In spite of his recognized contributions to the history of English political thought, which have stimulated reconsideration of ‘the traditional categories in which historians had grouped Civil War radicals’, [7] Colin Davis has never ‘quite felt comfortable with the description of “expert”, preferring to think of [himself] as a student. The difference is that what the years have given us is a confidence that we can derive an argument out of a mass of material and engage with its intellectual significance’. [8] And this is precisely one of Davis’s distinctive features as a scholar: his constant quest for learning, through an argumentative approach to the sources, together with his efforts to make of history a useful tool for better understanding the world in which we live. [9] With this he combines a compassionate approach to his characters, no matter the severity of his historical scrutiny of their lives. He thus invites us to think of Cromwell ‘rather more like ourselves, caught, most of the time, in the mess of the limitations of his society and therefore condemned to repeat what he has found to be the deficiencies of others’; [10] or admits that Winstanley’s life pattern was not a smooth one ‘but then when does any life conform to a smooth pattern? - but partly because of that feels more authentic ... and it also helps us to understand more’. [11] He also suggests the possibility of a history of a radicalism which, ‘while standing in a critical relationship to the status quo and seeking transformation, is not automatically coming to that task from a position of radical alienation’, a difficult perception to pursue but one that would reward us with ‘a richer and more human appreciation of the fitful impulse towards transformative change in our history’. [12]

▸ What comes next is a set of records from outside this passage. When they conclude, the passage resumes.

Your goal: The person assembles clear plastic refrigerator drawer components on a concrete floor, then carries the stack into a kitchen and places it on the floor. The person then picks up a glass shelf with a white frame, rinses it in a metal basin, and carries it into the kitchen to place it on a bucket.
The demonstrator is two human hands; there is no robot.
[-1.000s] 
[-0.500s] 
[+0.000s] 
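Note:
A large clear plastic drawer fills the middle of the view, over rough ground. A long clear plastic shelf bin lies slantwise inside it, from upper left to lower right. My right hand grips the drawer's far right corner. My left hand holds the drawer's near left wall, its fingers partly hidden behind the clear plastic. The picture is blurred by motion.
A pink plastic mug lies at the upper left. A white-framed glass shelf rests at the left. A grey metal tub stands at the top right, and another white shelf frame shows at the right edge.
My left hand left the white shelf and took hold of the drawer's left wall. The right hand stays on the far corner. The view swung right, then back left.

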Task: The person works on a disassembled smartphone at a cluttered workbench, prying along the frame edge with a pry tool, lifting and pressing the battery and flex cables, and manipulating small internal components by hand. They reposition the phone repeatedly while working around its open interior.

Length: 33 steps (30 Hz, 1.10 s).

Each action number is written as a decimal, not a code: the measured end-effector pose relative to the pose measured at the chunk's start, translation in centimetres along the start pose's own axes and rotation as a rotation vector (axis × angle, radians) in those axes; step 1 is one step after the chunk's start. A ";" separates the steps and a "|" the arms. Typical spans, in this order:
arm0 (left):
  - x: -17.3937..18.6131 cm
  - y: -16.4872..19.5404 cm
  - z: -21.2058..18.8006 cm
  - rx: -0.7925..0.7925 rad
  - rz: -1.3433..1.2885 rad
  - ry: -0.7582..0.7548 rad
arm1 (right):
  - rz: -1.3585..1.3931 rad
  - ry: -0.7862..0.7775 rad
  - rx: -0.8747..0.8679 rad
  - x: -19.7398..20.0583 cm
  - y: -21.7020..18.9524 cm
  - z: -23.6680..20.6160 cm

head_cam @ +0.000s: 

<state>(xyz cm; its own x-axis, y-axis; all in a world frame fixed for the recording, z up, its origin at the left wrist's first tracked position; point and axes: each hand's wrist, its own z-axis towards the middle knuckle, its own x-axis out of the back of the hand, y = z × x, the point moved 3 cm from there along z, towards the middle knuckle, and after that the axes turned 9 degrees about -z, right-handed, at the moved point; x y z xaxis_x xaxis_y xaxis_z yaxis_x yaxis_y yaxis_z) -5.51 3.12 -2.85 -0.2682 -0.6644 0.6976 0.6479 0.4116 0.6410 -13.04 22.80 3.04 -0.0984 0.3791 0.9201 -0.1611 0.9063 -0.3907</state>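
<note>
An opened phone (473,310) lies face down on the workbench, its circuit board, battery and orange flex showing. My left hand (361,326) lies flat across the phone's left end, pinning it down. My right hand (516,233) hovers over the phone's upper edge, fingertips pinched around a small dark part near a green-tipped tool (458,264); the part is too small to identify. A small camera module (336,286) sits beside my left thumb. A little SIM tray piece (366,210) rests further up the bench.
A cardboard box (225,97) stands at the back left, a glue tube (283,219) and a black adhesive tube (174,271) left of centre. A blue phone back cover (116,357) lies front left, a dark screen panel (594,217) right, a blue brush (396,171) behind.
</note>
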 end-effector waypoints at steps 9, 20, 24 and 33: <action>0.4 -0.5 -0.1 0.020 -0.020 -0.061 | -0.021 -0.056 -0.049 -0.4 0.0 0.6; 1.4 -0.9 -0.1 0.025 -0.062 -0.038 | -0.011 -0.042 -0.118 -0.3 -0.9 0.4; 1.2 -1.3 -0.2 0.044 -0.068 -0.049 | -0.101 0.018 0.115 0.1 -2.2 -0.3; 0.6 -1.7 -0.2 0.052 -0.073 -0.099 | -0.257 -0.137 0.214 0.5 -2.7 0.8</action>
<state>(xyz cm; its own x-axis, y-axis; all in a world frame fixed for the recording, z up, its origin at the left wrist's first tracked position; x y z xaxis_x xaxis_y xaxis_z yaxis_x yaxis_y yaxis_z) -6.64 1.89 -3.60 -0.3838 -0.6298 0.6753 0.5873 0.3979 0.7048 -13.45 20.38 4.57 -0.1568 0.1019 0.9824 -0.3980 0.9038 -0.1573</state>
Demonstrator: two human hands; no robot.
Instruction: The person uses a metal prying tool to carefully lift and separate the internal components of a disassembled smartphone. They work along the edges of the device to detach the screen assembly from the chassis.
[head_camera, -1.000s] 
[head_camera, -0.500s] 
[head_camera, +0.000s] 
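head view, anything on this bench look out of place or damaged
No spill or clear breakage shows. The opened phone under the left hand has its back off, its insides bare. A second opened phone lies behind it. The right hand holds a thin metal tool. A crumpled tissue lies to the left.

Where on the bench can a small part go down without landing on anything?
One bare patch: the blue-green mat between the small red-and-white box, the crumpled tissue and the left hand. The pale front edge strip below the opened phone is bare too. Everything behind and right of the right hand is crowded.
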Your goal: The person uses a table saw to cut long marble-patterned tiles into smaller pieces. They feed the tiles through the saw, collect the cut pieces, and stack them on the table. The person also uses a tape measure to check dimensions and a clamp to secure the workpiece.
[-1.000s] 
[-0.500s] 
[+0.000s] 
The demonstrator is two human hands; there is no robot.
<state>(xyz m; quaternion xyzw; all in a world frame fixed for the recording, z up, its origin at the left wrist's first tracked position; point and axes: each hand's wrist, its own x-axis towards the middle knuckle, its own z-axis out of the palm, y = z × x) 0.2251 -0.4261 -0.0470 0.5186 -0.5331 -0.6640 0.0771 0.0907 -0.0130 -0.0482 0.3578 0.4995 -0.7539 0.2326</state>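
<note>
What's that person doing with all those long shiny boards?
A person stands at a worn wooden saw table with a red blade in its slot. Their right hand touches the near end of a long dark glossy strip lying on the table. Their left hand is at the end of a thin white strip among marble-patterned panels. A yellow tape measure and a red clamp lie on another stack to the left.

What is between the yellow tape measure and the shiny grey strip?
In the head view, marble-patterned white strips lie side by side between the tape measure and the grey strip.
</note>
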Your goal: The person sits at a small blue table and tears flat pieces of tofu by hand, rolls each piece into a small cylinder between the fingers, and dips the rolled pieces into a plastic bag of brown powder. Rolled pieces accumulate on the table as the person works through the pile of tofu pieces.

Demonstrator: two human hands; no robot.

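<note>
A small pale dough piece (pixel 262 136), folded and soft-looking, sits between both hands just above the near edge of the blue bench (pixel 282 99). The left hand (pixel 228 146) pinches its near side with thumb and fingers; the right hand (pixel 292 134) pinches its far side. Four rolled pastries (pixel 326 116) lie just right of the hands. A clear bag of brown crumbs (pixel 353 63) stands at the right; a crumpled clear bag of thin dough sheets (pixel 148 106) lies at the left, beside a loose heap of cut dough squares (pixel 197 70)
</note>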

It is unfortunate that lack of time and other commitments may prevent Colin Davis from bringing his work on liberty and formality together with studies of ideas of authority in Early Modern England ‘to show how the collapse of the ideas of formality and the transformation of the civic persona have left us with a serious crisis in the understanding of civic responsibility and citizenship’. [13] I very much hope that this Festschrift succeeds in closing at least part of the gap that the lack of implementation of that project would leave.